■ Data below:
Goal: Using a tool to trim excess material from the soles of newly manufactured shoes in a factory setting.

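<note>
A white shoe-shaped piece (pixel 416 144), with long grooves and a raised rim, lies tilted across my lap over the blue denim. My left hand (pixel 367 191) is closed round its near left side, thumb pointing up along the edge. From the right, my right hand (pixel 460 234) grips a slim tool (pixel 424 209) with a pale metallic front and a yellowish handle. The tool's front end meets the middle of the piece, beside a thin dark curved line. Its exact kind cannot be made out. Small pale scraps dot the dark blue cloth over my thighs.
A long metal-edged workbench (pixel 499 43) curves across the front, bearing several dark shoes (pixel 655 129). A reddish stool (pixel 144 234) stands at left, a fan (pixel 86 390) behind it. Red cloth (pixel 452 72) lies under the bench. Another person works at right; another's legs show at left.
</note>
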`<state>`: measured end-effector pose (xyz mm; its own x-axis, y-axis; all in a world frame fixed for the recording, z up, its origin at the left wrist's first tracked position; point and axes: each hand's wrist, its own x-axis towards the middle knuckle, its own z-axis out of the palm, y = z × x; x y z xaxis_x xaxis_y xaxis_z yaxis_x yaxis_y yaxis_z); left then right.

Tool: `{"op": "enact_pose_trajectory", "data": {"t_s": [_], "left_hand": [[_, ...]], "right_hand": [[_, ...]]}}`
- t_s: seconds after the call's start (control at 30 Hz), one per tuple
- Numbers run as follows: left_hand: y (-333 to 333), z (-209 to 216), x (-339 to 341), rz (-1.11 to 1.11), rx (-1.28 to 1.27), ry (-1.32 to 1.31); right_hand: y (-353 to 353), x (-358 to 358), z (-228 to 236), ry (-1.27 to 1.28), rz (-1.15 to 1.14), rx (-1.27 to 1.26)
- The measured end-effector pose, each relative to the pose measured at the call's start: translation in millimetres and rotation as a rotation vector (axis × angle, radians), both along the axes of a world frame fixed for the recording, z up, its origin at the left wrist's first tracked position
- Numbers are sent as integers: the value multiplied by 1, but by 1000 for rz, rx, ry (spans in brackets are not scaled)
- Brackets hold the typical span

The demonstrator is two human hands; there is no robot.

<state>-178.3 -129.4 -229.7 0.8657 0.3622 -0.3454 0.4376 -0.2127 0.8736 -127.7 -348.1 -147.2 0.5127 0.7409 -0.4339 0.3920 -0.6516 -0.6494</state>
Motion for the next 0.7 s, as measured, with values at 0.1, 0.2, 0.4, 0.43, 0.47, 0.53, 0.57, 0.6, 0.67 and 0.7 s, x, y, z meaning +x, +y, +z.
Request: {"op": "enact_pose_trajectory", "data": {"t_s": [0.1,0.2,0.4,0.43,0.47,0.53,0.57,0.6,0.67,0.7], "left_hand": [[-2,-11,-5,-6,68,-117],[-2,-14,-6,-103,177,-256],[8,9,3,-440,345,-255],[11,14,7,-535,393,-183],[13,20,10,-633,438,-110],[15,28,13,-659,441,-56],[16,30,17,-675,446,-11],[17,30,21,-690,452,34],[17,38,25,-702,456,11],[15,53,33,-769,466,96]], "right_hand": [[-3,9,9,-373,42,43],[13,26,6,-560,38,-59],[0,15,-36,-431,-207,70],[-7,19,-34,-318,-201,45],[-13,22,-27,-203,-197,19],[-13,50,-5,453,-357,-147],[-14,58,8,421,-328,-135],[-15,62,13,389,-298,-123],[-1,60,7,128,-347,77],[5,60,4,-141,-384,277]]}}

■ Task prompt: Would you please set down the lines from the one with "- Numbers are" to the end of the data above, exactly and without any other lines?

■ The answer:
- Numbers are sent as integers: the value multiplied by 1, but by 1000 for rz, rx, ry (spans in brackets are not scaled)
- Brackets hold the typical span

The demonstrator is two human hands; there is no robot.

<state>-178.3 -129.4 -229.7 0.8657 0.3622 -0.3454 0.4376 -0.2127 0.8736 -127.7 -348.1 -147.2 0.5127 0.7409 -0.4339 0.3920 -0.6516 -0.6494</state>
Motion for the next 0.7 s, as measured, with values at 0.1, 0.2, 0.4, 0.43, 0.47, 0.53, 0.57, 0.6, 0.67 and 0.7 s, x, y, z meaning +x, +y, +z.
Request: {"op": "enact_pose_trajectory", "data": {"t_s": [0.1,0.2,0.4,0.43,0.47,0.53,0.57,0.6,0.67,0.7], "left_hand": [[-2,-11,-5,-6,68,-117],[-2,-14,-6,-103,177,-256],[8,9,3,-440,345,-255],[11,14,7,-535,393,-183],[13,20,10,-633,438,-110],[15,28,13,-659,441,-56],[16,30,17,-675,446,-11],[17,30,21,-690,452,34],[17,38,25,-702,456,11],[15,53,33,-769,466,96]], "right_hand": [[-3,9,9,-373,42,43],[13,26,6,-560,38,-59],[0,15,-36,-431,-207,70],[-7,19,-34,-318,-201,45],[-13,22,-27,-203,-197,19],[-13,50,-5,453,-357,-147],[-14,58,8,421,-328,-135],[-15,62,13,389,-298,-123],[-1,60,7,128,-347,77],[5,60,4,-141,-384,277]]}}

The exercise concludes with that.